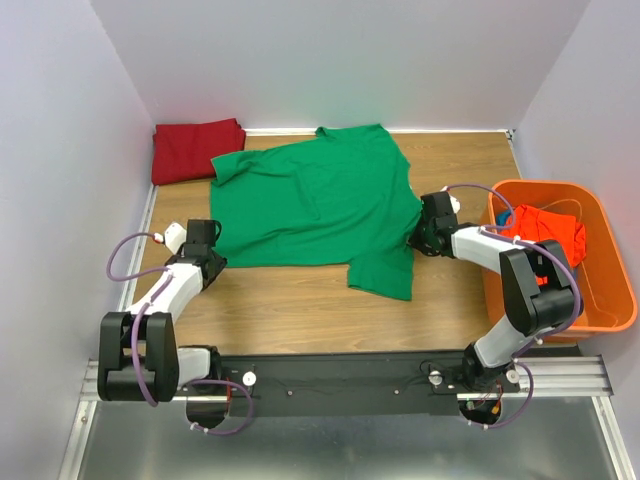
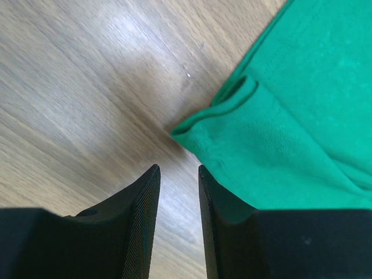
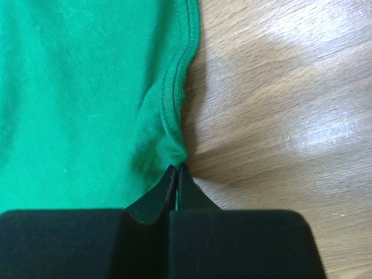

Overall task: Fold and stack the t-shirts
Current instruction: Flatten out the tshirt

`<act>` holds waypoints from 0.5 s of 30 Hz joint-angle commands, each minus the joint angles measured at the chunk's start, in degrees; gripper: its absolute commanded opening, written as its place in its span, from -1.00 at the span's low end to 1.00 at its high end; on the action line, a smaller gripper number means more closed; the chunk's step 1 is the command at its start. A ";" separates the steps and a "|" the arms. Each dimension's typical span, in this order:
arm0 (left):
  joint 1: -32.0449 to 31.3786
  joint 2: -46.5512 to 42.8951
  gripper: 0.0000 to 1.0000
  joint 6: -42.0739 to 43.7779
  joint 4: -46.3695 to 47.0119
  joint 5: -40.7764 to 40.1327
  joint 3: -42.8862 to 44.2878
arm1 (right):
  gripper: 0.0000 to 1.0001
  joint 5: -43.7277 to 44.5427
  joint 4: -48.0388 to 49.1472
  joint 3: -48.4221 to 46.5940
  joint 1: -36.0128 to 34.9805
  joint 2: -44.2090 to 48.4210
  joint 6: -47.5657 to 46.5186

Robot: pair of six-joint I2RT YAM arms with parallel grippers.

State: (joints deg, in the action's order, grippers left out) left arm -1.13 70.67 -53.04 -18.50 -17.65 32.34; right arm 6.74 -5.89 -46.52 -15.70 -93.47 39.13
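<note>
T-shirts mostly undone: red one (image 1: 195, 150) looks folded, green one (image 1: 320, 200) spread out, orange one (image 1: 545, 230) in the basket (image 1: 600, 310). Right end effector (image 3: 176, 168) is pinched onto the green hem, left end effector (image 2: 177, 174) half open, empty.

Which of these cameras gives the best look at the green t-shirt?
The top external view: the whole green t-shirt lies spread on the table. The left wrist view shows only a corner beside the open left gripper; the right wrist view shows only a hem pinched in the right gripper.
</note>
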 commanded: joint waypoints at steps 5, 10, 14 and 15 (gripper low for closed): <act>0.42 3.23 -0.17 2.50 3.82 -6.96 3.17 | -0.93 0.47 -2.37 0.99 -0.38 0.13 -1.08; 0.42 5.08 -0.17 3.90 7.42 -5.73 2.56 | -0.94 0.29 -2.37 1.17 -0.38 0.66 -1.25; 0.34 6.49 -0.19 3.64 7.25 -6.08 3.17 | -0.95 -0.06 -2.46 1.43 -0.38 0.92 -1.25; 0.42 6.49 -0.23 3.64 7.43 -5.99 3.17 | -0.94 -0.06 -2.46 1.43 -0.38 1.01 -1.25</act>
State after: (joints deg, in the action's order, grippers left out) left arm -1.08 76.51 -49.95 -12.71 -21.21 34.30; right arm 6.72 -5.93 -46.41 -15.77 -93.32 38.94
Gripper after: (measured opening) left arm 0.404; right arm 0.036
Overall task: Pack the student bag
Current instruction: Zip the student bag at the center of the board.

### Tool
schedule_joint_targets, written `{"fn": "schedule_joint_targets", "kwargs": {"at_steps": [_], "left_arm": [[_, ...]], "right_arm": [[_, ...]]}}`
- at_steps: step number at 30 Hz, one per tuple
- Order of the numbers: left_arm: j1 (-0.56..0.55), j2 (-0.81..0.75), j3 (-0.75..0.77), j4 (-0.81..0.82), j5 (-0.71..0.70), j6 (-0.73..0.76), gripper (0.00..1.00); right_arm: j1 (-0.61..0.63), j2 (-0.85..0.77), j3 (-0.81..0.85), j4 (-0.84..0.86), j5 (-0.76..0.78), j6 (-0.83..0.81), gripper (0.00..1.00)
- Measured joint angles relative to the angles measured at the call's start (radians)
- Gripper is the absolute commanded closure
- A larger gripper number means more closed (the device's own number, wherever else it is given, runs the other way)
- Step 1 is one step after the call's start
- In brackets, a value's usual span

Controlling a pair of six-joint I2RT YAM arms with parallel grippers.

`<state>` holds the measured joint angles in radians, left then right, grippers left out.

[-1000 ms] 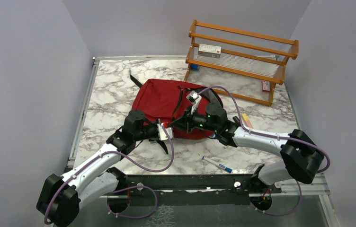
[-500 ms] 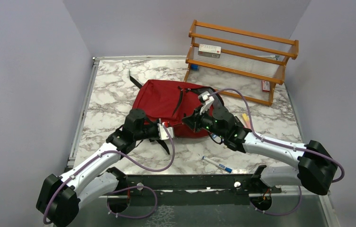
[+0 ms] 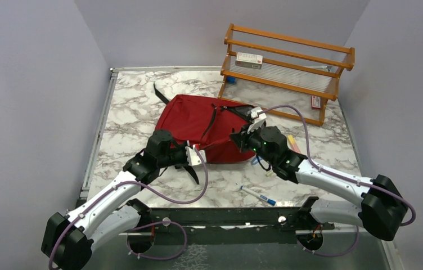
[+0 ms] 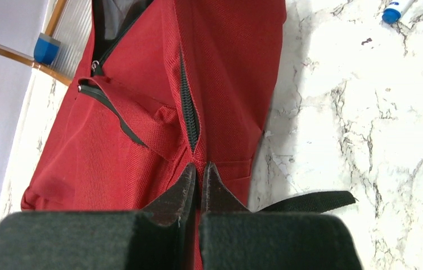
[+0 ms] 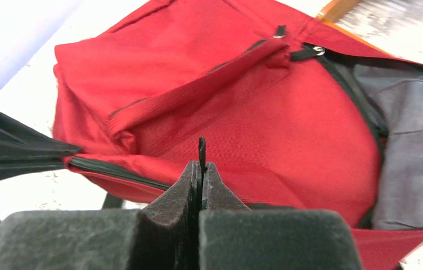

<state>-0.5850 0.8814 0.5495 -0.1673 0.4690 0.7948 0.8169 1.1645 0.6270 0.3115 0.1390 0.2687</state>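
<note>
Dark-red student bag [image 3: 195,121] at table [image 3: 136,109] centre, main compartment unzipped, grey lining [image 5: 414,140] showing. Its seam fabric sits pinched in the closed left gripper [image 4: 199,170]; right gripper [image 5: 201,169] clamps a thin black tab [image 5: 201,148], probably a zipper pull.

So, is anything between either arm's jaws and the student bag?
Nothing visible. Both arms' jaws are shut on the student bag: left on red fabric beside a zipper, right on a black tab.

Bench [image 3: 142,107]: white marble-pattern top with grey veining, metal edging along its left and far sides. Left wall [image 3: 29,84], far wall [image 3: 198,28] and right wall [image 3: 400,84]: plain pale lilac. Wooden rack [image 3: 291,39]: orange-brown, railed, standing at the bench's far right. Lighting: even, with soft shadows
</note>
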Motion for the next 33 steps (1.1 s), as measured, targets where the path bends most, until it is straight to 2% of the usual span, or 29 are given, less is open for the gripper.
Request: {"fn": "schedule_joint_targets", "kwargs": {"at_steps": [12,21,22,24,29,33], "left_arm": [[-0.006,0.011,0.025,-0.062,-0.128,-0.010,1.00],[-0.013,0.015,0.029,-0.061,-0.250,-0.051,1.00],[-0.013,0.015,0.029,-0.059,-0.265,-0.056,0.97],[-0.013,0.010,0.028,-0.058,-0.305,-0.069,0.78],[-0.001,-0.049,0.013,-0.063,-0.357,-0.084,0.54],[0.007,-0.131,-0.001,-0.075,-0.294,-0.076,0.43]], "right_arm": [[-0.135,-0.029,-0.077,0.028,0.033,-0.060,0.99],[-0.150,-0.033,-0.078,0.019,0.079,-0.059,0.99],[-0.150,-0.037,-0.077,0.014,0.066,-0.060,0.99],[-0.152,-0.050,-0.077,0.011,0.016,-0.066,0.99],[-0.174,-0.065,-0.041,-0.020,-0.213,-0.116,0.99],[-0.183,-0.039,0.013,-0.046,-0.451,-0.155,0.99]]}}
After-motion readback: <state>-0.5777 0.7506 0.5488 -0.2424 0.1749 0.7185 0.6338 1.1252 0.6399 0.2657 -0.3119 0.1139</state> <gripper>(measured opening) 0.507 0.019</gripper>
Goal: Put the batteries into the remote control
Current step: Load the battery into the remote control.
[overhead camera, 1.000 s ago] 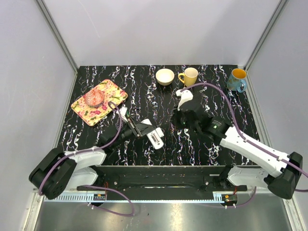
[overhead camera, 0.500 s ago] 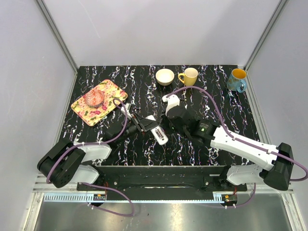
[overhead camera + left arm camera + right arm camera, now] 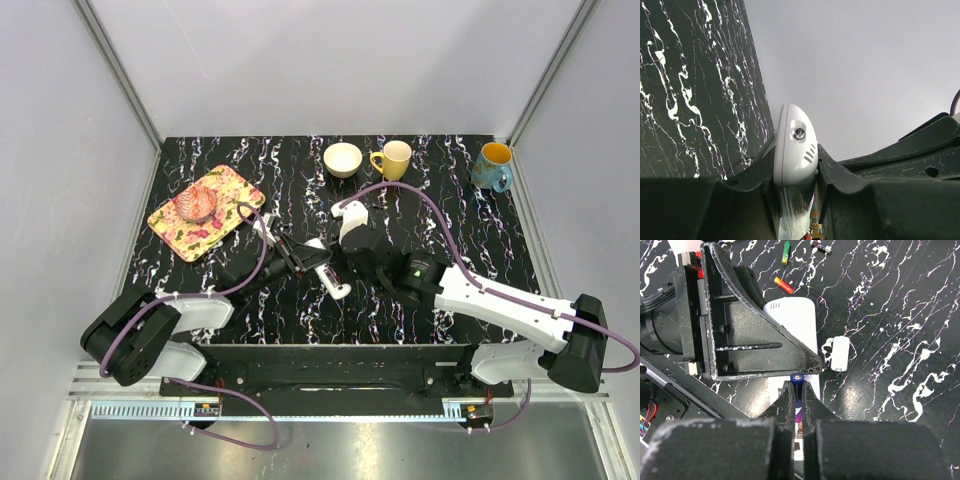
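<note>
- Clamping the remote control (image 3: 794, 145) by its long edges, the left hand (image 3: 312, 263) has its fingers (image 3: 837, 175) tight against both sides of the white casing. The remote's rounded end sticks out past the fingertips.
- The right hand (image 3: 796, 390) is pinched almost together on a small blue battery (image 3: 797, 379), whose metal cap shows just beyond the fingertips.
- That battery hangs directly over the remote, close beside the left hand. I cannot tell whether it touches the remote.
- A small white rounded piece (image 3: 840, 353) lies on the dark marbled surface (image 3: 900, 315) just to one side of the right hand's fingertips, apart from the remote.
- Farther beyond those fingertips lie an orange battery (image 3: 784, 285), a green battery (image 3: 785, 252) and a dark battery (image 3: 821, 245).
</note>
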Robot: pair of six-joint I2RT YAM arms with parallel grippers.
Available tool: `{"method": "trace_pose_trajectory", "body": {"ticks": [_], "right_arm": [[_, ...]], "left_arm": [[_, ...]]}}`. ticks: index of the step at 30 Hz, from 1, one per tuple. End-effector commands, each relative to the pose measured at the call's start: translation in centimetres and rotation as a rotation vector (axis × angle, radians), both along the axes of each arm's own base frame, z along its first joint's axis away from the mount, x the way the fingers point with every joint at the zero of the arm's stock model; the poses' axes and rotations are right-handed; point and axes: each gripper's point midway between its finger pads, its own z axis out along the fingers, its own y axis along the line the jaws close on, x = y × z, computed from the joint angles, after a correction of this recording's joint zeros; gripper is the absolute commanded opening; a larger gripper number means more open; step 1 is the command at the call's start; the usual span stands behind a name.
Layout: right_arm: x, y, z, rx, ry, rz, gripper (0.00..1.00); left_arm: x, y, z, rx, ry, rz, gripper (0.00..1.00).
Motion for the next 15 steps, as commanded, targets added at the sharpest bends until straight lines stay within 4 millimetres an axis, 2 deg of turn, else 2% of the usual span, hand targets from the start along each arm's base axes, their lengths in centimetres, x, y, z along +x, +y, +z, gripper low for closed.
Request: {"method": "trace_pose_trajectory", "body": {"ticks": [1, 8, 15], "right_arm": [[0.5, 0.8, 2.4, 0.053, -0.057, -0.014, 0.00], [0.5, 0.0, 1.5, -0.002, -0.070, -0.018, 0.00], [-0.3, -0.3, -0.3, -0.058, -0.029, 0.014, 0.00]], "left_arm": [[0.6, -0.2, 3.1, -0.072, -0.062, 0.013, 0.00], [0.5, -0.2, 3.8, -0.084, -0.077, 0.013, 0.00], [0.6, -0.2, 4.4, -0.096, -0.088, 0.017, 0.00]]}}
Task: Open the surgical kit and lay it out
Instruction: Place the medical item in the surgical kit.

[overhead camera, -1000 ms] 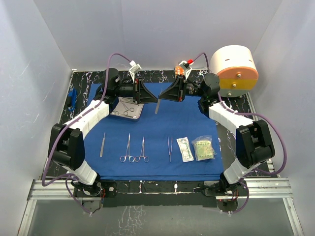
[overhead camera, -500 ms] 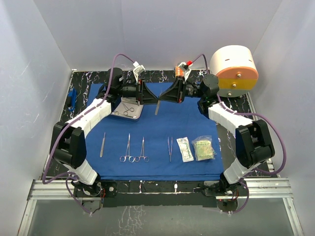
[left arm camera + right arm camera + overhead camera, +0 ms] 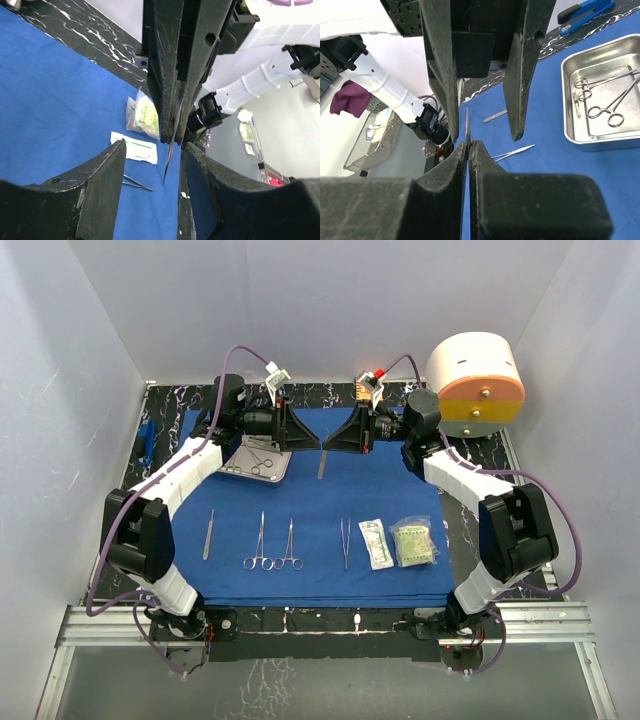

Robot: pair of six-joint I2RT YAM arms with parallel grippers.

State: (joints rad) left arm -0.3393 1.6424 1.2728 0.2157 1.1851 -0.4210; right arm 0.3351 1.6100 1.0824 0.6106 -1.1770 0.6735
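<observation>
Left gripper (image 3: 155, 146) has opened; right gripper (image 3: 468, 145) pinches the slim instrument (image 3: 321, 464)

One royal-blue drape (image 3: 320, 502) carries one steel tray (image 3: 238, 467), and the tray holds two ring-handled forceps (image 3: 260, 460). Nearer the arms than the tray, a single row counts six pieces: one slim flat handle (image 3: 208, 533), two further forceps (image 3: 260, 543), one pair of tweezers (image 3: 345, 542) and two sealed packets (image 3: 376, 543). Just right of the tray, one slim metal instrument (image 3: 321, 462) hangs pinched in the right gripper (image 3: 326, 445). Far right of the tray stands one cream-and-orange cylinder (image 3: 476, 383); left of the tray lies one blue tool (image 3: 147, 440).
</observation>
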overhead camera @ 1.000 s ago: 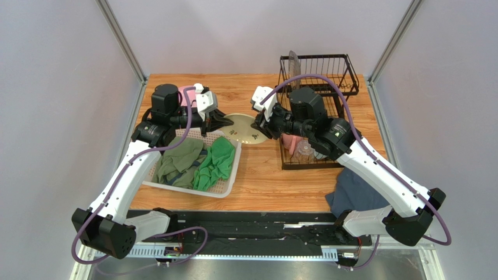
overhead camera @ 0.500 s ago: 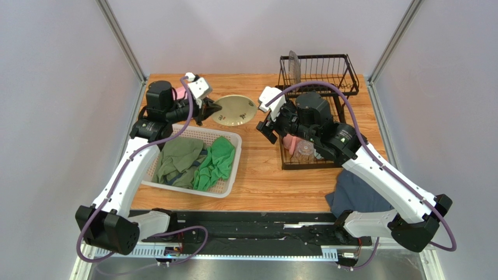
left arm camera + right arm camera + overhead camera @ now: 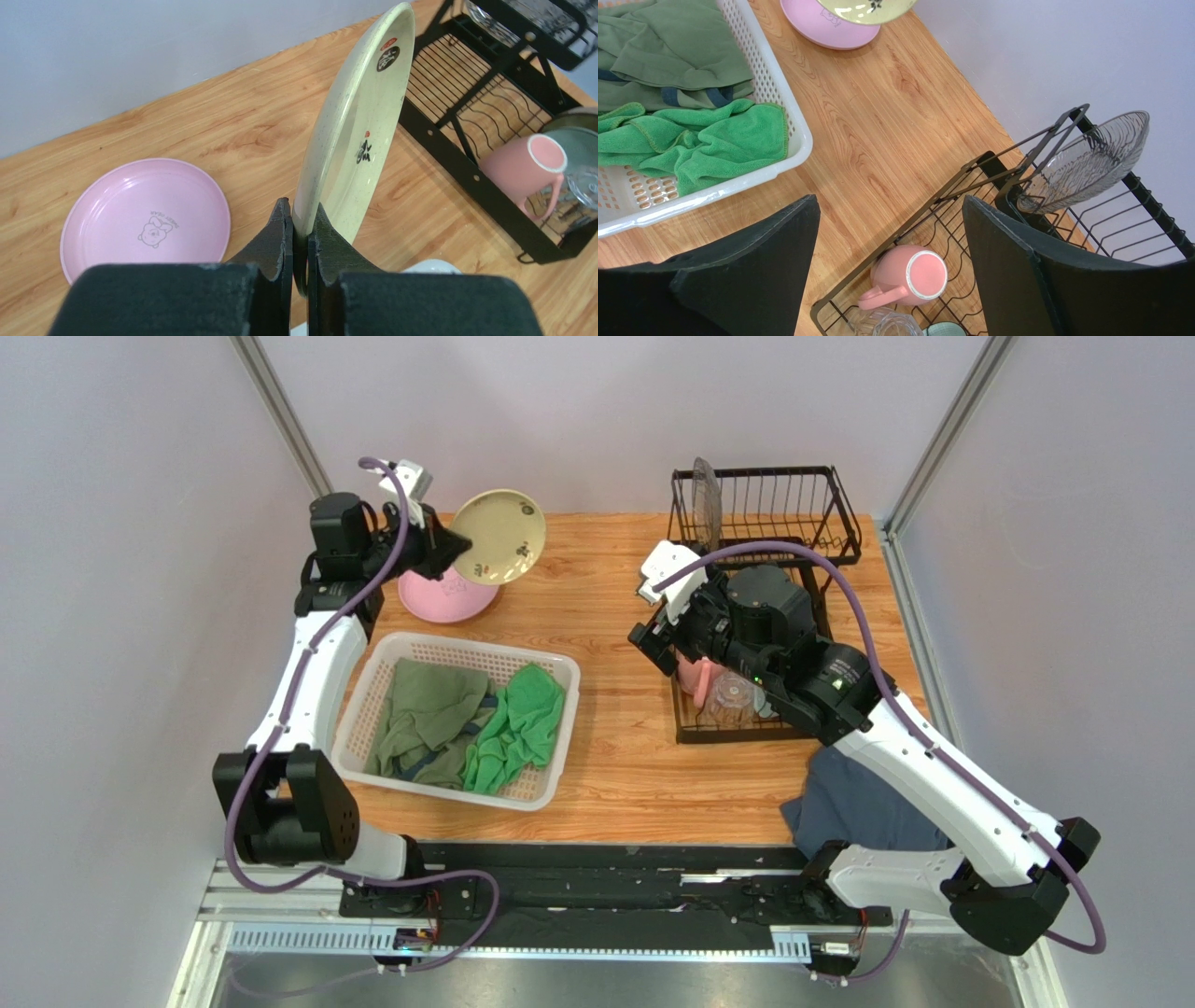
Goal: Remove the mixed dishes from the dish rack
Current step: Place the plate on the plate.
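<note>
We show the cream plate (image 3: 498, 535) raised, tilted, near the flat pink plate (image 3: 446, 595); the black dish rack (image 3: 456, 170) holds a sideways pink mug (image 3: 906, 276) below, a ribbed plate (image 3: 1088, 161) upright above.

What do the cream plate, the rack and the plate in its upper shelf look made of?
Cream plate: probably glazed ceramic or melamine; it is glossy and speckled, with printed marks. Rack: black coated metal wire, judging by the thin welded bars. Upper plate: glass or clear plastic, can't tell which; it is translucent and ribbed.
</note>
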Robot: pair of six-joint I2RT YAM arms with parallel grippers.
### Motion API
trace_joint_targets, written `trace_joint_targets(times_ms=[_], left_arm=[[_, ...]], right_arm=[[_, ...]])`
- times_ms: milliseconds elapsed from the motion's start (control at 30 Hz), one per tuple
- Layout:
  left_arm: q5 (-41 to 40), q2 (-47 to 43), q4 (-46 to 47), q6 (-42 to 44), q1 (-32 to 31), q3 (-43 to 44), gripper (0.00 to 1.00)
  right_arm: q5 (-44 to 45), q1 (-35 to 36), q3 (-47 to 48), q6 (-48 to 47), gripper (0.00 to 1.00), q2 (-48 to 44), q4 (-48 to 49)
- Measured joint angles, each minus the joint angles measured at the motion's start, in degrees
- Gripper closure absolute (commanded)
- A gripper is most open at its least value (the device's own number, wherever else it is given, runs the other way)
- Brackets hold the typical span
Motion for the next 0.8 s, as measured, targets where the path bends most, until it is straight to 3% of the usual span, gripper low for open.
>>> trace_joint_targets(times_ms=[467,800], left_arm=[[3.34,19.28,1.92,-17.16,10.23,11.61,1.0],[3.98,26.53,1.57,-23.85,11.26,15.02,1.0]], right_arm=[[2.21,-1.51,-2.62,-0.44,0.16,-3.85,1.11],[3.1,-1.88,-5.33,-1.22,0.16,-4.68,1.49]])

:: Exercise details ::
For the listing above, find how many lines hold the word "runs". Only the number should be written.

:: Exercise answer ::
2